The Grande River - River Journal - Jim Bedford
Posted by Nick Amato on
The Grand River in southern Michigan has been my home river for more than 50 years. I still have vivid memories of pedaling my bicycle as a young boy to the Red Cedar River, a major tributary to the Grand that was less than a mile from my parent's house.
Wild 16-pound steelhead with deformed back.
When I was 11 a smallmouth bass of very large proportions for a river bass grabbed my night crawler rigged on a harness. After what seemed to be an eternity, I wrestled the bronze fish onto the bank. That smallmouth measured 20 and 1/2 inches and remains the largest smallmouth bass of my fishing life.
Coho Salmon.
While the river was my childhood playground and a special place, all was not always well. I witnessed in agony several fish kills due to toxic discharges and dissolved oxygen depletions from rain following dry weather periods that washed waste with a very high oxygen demand from catch basins into the river. Toilet paper clinging to your line was a constant nuisance and in some years weed growth from the heavy nutrient load choked the river and made it virtually unfishable.
16-pound lake-run brown.
Fast forwarding to a few years ago finds me standing in the same reach of the Red Cedar in March battling my first steelhead on a fly. My fly fishing mentor and partner is Tony Pagliei and I had just watched a bright-colored male steelhead move out of the deep riffle and inhale his version of an albino eggsucking leech. While I have dabbled with fly fishing in the past, most of my fishing has been with a spinning rod. Following retirement in 1998 from my day job as an environmental toxicologist I've been doing a lot more fishing with the fly rod and Tony has been very helpful when I have had questions or needed a special fly. He is a guide on the Grand River specializing in fly fishing for smallmouth bass, carp, steelhead and salmon. Tony is also a professional fly tier and an avid fly fisher. He will be contributing the fly, hatch, and tactics sections of this volume and his fly fishing expertise will be weaved in throughout.

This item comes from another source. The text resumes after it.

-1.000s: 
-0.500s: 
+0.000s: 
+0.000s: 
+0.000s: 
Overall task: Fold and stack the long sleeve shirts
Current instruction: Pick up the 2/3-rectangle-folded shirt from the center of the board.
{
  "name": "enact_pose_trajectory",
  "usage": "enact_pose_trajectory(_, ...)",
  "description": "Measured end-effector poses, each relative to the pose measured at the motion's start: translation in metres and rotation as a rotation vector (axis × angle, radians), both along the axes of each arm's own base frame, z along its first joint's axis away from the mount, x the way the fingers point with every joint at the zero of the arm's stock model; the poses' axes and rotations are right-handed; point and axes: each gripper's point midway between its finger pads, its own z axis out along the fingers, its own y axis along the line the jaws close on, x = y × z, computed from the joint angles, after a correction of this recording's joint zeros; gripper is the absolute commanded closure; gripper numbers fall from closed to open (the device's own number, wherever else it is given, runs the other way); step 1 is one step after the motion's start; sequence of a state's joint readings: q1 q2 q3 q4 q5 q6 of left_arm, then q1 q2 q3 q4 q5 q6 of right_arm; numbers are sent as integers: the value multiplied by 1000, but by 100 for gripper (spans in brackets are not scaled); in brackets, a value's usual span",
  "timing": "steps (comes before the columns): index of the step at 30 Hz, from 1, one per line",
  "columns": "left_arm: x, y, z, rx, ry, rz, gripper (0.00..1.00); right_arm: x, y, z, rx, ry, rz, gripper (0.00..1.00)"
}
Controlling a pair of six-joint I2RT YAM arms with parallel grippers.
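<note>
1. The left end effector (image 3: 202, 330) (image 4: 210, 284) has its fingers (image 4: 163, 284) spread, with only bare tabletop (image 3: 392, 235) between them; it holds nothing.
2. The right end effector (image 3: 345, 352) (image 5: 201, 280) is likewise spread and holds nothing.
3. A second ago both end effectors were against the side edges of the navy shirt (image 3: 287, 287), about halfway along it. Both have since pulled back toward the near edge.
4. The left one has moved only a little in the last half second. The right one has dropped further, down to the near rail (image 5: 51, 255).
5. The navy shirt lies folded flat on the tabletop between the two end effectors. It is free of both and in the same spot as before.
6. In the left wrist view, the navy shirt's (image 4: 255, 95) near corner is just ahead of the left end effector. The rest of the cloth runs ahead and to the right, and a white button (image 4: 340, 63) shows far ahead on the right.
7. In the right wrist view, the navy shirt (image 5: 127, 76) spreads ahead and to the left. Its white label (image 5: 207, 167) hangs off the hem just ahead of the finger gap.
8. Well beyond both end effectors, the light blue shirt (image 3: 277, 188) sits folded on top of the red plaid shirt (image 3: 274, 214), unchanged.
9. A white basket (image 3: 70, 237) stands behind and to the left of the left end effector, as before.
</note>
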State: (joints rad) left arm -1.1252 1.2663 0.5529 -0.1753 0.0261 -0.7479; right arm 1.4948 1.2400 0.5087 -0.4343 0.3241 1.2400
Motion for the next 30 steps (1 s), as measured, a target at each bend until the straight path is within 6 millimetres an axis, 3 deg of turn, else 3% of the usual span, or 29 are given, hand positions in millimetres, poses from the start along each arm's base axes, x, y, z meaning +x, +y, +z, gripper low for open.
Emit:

Snapping turtle near shore.
A steelhead in the Red Cedar represents the fact that the good ole days of fishing in the Grand River watershed are occurring as you read this. Pollution control since the enactment of the Clean Water Act has greatly improved the water quality of the river and the fish have responded. The smallmouth bass is the primary resident game fish of the mainstream and many of the tributaries. Walleye, northern pike, channel and flathead catfish, and carp also provide great fly rod sport in the mainstream. These fish, along with brown and brook trout, are also found in the Grand's tributaries. When the water temperature of the Grand cools in the fall coho and chinook salmon, steelhead, lake and brown trout join the resident fish.